Every line below needs to be transcribed without alteration, and no image may be carried over.

===== DATA SEGMENT

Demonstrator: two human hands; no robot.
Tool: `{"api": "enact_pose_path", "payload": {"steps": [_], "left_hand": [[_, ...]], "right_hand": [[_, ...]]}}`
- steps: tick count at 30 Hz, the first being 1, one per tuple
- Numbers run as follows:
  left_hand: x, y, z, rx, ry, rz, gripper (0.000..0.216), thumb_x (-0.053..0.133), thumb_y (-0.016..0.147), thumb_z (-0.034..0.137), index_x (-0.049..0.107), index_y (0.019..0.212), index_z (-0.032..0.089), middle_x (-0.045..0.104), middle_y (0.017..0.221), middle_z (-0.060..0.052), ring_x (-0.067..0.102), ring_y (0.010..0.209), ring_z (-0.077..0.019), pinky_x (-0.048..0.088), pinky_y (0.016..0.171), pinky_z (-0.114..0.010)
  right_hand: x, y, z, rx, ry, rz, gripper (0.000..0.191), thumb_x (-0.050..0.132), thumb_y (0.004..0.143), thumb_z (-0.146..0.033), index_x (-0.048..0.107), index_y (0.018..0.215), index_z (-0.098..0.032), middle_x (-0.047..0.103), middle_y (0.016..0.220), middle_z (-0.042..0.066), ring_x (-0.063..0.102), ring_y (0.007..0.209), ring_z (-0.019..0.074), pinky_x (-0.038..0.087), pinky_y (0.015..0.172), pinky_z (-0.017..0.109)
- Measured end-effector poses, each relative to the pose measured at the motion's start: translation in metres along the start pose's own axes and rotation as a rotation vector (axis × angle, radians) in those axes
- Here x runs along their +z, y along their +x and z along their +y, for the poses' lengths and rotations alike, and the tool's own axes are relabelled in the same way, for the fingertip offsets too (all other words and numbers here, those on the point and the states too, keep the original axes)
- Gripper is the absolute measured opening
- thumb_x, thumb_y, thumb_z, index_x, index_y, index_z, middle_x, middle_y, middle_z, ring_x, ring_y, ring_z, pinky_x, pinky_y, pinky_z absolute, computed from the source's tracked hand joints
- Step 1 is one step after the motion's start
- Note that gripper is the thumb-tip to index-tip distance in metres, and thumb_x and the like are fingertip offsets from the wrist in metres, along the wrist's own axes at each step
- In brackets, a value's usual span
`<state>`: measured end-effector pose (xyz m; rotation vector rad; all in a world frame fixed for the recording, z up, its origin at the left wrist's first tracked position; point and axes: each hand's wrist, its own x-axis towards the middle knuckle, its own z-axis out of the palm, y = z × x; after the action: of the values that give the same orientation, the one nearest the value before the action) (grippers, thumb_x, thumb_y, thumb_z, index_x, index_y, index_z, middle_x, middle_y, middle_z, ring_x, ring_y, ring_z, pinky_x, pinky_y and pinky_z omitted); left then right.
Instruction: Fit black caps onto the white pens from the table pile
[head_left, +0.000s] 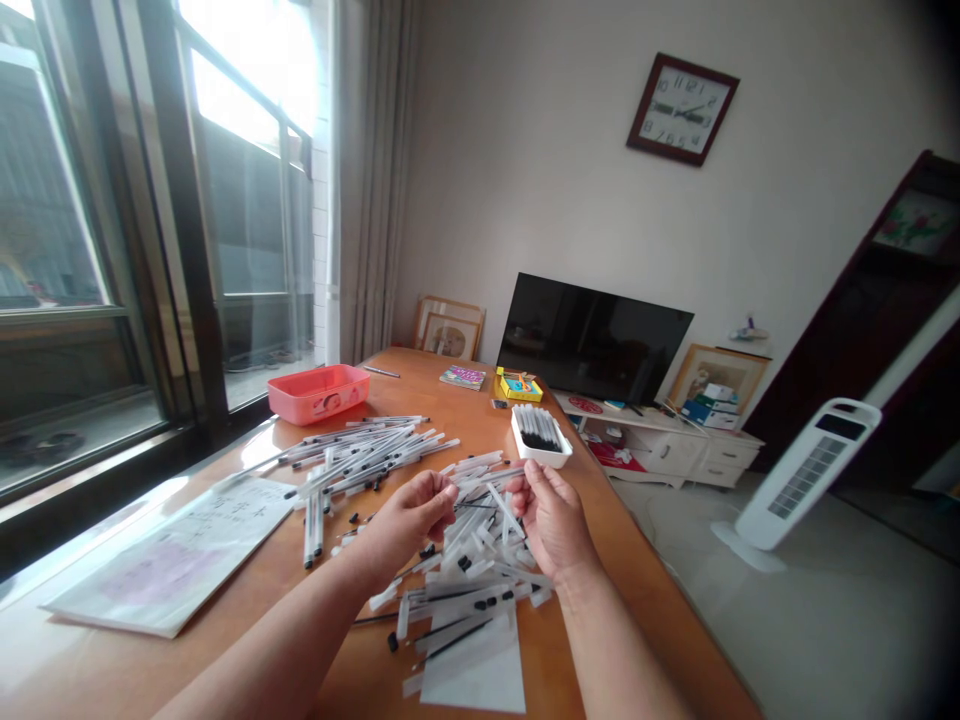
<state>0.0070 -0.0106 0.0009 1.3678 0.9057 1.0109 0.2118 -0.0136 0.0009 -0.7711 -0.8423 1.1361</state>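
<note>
My left hand (pixel 424 510) is closed, thumb against curled fingers, above the pile of pen parts; anything in its grip is hidden. Facing it, my right hand (pixel 553 515) has thumb and fingertips pinched together, and what they hold is too small to tell. A translucent pen barrel (pixel 506 510) slants just beside the right fingers. Beneath both hands spread loose clear barrels, black caps (pixel 491 601) and dark thin refills (pixel 461 640), partly over a white paper sheet (pixel 480 670). Farther left lies a heap of assembled-looking pens (pixel 375 455). A white container (pixel 541 440) beyond the right hand holds upright clear tubes with black ends.
A red plastic basket (pixel 319 393) stands at the table's far left. On the left lies a paper booklet (pixel 180 555). A yellow box (pixel 520 387) and a colourful book (pixel 463 378) sit at the far end. The table's right edge runs beside my right arm; a white tower fan (pixel 806 480) stands beyond.
</note>
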Motion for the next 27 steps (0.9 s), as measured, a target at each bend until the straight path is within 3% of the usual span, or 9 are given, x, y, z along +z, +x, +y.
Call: {"api": "enact_pose_path", "payload": {"steps": [5,8,11,16,23,27], "left_hand": [[0.0,0.001,-0.001,-0.035,0.011,-0.044,0.052,0.053,0.09,0.069,0.054,0.074,0.02,0.054,0.056,0.002,0.046,0.051,-0.0124,0.033,0.053,-0.026],[-0.001,0.001,-0.003,-0.072,0.01,-0.014,0.055,0.051,0.089,0.072,0.059,0.08,0.019,0.06,0.062,-0.001,0.05,0.053,-0.0138,0.036,0.054,-0.027],[-0.001,0.001,-0.002,-0.014,0.0,-0.014,0.048,0.063,0.085,0.066,0.06,0.087,0.018,0.065,0.073,-0.001,0.053,0.059,-0.013,0.04,0.059,-0.026],[-0.001,0.002,-0.002,-0.038,0.027,-0.018,0.046,0.057,0.089,0.064,0.055,0.075,0.02,0.057,0.059,0.001,0.047,0.053,-0.0129,0.035,0.055,-0.026],[-0.008,0.005,-0.003,-0.08,0.082,0.098,0.044,0.053,0.087,0.062,0.054,0.067,0.022,0.055,0.055,0.001,0.046,0.05,-0.0149,0.033,0.051,-0.027],[-0.017,0.011,-0.011,-0.085,0.284,0.211,0.04,0.054,0.084,0.056,0.056,0.064,0.022,0.052,0.051,0.001,0.042,0.048,-0.0149,0.026,0.05,-0.027]], "right_hand": [[0.0,0.0,-0.001,0.005,-0.004,-0.02,0.033,0.08,0.083,-0.048,0.074,0.092,-0.017,0.068,0.073,0.003,0.051,0.057,0.0097,0.041,0.053,0.022],[0.0,0.001,0.0,0.003,-0.015,-0.003,0.034,0.08,0.082,-0.049,0.073,0.091,-0.017,0.068,0.072,0.003,0.051,0.056,0.0103,0.041,0.052,0.022],[-0.001,0.002,0.001,-0.001,-0.027,0.02,0.036,0.081,0.081,-0.05,0.073,0.091,-0.017,0.067,0.071,0.003,0.051,0.056,0.0102,0.041,0.052,0.022],[-0.002,0.003,0.001,-0.022,-0.046,0.04,0.038,0.081,0.081,-0.052,0.072,0.089,-0.017,0.066,0.071,0.003,0.051,0.056,0.0103,0.041,0.051,0.022],[-0.011,0.008,-0.004,-0.12,-0.115,0.159,0.041,0.079,0.081,-0.055,0.07,0.088,-0.016,0.065,0.067,0.001,0.049,0.051,0.0095,0.038,0.046,0.022],[-0.021,0.014,-0.003,-0.2,-0.181,0.309,0.042,0.078,0.08,-0.058,0.069,0.084,-0.017,0.063,0.064,0.0,0.047,0.048,0.0089,0.037,0.045,0.022]]}}
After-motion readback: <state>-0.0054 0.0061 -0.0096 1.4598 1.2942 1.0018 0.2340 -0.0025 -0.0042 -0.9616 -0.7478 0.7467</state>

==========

▶ **EXERCISE OUTPUT**
Demonstrator: two human hands; no robot.
Tool: `{"api": "enact_pose_path", "payload": {"steps": [_], "left_hand": [[_, ...]], "right_hand": [[_, ...]]}}`
- steps: tick count at 30 Hz, the first being 1, one per tuple
- Numbers run as follows:
  left_hand: x, y, z, rx, ry, rz, gripper (0.000..0.216), thumb_x (-0.053..0.133), thumb_y (-0.016..0.147), thumb_z (-0.034..0.137), index_x (-0.049..0.107), index_y (0.019..0.212), index_z (-0.032..0.089), middle_x (-0.045..0.104), middle_y (0.017..0.221), middle_z (-0.060..0.052), ring_x (-0.067..0.102), ring_y (0.010..0.209), ring_z (-0.077..0.019), pinky_x (-0.048..0.088), pinky_y (0.016..0.171), pinky_z (-0.114..0.010)
  right_hand: x, y, z, rx, ry, rz, gripper (0.000..0.191), thumb_x (-0.050..0.132), thumb_y (0.004..0.143), thumb_z (-0.146..0.033), index_x (-0.048..0.107), index_y (0.018..0.215), index_z (-0.098..0.032), middle_x (-0.047..0.103), middle_y (0.016..0.220), middle_z (-0.042..0.066), ring_x (-0.063..0.102), ring_y (0.007..0.209), ring_z (-0.019..0.074), pinky_x (-0.038..0.087), pinky_y (0.015..0.172), pinky_z (-0.017..0.109)
- Measured end-effector poses, each relative to the pose measured at the motion's start: translation in metres along the start pose's own axes and rotation as a rotation vector (axis × angle, radians) in those axes
- Here x runs along their +z, y along their +x and z along their +y, for the poses' lengths and rotations alike, and the tool's own axes are relabelled in the same way, for the fingertip offsets too (all other words and numbers here, those on the point and the states too, keep the original axes)
- Gripper is the absolute measured opening
- thumb_x, thumb_y, thumb_z, index_x, index_y, index_z, middle_x, middle_y, middle_z, ring_x, ring_y, ring_z, pinky_x, pinky_y, pinky_z absolute, computed from the source's tracked hand joints
- Step 1 is one step after the motion's start
- Note that gripper is the thumb-tip to index-tip distance in metres, and thumb_x and the like are fingertip offsets from the wrist in metres, along the wrist's own axes at each step
- In brackets, a value's usual span
`<state>`: measured end-effector pose (xyz m; rotation vector rad; all in a world frame fixed for the recording, z up, its origin at the left wrist's first tracked position; point and axes: each hand's wrist, its own x-axis towards the middle knuckle, its own z-axis out of the palm, y = z × x; after the action: of the values that give the same orientation, the one nearest the value before the action) (grippers, thumb_x, thumb_y, thumb_z, index_x, index_y, index_z, middle_x, middle_y, middle_z, ring_x, ring_y, ring_z, pinky_x, pinky_y and pinky_z omitted); left then right.
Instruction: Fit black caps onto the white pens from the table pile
[head_left, +0.000s] 
<state>0.0070 -0.0106 0.0009 1.3678 0.9057 1.0109 0.2118 -0.0136 0.0009 -0.7711 -0.8423 1.1361</state>
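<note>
My left hand (pixel 424 510) is closed, thumb against curled fingers, above the pile of pen parts; anything in its grip is hidden. Facing it, my right hand (pixel 553 515) has thumb and fingertips pinched together, and what they hold is too small to tell. A translucent pen barrel (pixel 506 510) slants just beside the right fingers. Beneath both hands spread loose clear barrels, black caps (pixel 491 601) and dark thin refills (pixel 461 640), partly over a white paper sheet (pixel 480 670). Farther left lies a heap of assembled-looking pens (pixel 375 455). A white container (pixel 541 440) beyond the right hand holds upright clear tubes with black ends.
A red plastic basket (pixel 319 393) stands at the table's far left. On the left lies a paper booklet (pixel 180 555). A yellow box (pixel 520 387) and a colourful book (pixel 463 378) sit at the far end. The table's right edge runs beside my right arm; a white tower fan (pixel 806 480) stands beyond.
</note>
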Motion for the next 27 steps (0.9 s), as measured, a target at each bend until the straight path is within 3% of the usual span, or 9 are given, x, y, z along +z, +x, +y.
Call: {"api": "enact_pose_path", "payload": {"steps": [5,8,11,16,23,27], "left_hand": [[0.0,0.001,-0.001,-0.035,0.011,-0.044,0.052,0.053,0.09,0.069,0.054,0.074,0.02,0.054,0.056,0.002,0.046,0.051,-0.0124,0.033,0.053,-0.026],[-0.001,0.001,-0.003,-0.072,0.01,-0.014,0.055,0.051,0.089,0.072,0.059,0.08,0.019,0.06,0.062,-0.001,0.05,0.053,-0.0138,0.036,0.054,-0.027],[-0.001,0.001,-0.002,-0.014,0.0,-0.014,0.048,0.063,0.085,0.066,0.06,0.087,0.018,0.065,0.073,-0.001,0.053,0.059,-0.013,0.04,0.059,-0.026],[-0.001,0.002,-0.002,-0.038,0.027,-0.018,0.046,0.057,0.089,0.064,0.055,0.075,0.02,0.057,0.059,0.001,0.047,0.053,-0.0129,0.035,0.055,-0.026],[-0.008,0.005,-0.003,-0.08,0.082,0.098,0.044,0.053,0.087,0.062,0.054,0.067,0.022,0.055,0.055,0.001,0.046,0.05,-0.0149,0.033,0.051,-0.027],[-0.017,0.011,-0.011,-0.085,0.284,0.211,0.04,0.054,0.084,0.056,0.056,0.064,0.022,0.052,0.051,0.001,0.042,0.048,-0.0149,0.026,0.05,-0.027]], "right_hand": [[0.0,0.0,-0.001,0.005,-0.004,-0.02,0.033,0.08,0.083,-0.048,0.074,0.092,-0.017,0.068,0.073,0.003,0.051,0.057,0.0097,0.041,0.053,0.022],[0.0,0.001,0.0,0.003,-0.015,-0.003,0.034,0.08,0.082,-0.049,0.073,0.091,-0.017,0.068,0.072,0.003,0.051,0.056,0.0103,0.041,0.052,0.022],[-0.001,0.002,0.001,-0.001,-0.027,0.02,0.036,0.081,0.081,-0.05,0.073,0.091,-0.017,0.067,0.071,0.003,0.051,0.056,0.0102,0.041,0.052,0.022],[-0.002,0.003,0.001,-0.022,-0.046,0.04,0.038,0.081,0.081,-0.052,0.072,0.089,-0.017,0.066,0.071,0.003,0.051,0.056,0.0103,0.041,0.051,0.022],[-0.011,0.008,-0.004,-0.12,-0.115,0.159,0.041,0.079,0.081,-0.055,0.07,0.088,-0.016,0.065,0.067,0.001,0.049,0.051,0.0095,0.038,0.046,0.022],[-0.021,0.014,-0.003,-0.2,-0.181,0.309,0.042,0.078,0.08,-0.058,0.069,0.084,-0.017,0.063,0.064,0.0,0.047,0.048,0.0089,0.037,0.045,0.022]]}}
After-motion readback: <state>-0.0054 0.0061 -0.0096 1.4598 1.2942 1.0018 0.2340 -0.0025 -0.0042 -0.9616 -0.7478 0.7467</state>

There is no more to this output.